Heuristic Selection for Stochastic Search Optimization: Modeling Solution Quality by Extreme Value Theory
Vincent A. Cicirello and Stephen F. Smith
In Principles and Practice of Constraint Programming - CP 2004: 10th International Conference, Proceedings, volume LNCS 3258 of Lecture Notes in Computer Science, pages 197-211. Springer-Verlag, . doi:10.1007/978-3-540-30201-8_17
Abstract
The success of stochastic algorithms is often due to their ability to effectively amplify the performance of search heuristics. This is certainly the case with stochastic sampling algorithms such as heuristic-biased stochastic sampling (HBSS) and value-biased stochastic sampling (VBSS), wherein a heuristic is used to bias a stochastic policy for choosing among alternative branches in the search tree. One complication in getting the most out of algorithms like HBSS and VBSS in a given problem domain is the need to identify the most effective search heuristic. In many domains, the relative performance of various heuristics tends to vary across different problem instances and no single heuristic dominates.
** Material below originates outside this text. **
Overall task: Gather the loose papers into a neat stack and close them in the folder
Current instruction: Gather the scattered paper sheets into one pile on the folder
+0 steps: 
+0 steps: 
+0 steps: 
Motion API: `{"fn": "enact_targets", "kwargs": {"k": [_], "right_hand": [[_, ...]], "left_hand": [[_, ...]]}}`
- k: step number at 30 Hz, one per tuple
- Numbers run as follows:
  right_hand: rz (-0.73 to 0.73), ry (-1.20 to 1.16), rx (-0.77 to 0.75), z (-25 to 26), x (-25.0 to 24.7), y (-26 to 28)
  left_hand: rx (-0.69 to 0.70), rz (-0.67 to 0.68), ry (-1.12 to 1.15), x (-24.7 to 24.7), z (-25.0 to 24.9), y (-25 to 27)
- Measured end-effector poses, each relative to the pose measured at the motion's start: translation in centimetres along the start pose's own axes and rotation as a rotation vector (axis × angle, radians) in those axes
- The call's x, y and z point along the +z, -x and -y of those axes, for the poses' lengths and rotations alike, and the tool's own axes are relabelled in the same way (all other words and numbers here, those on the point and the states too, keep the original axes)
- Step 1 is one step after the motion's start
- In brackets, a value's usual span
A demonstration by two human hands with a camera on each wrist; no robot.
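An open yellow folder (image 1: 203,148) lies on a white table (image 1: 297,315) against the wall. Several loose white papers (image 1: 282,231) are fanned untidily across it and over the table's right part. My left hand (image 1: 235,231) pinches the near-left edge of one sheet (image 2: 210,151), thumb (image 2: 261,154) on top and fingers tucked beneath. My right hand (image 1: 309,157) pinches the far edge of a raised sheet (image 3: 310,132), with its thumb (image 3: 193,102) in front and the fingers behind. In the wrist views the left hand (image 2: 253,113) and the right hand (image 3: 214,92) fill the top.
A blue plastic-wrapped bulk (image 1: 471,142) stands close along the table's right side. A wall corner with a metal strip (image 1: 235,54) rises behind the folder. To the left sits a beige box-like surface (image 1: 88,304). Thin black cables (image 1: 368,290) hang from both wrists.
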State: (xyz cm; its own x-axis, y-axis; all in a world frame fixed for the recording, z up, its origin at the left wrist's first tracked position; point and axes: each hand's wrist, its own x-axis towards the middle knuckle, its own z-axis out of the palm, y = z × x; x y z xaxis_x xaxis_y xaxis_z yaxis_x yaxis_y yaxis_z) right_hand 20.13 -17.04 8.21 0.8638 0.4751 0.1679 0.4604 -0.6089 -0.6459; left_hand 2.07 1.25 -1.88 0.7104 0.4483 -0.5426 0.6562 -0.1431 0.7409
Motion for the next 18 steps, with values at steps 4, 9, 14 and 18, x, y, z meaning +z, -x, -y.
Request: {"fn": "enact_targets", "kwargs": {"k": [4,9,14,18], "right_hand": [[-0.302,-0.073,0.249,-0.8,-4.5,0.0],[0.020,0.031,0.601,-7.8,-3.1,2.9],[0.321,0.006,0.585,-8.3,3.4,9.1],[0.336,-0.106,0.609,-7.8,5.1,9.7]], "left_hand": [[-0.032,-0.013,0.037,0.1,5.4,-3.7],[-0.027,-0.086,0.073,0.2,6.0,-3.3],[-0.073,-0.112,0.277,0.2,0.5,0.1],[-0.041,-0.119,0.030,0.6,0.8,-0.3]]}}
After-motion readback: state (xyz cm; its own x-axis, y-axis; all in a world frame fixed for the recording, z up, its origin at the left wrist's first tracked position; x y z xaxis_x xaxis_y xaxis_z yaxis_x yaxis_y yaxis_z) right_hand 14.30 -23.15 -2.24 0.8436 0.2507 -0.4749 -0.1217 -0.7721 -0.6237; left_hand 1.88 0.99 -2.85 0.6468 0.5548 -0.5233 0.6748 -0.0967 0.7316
In such cases, the choice of any given heuristic will be limiting and it would be advantageous to gain the collective power of several heuristics. Toward this goal, this paper describes a framework for integrating multiple heuristics within a stochastic sampling search algorithm. In its essence, the framework uses online-generated statistical models of the search performance of different base heuristics to select which to employ on each subsequent iteration of the search. To estimate the solution quality distribution resulting from repeated application of a strong heuristic within a stochastic search, we propose the use of models from extreme value theory (EVT). Our EVT-motivated approach is validated on the NP-Hard problem of resource-constrained project scheduling with time windows (RCPSP/max). Using VBSS as a base stochastic sampling algorithm, the integrated use of a set of project scheduling heuristics is shown to be competitive with the current best known heuristic algorithm for RCPSP/max and in some cases even improves upon best known solutions to difficult benchmark instances.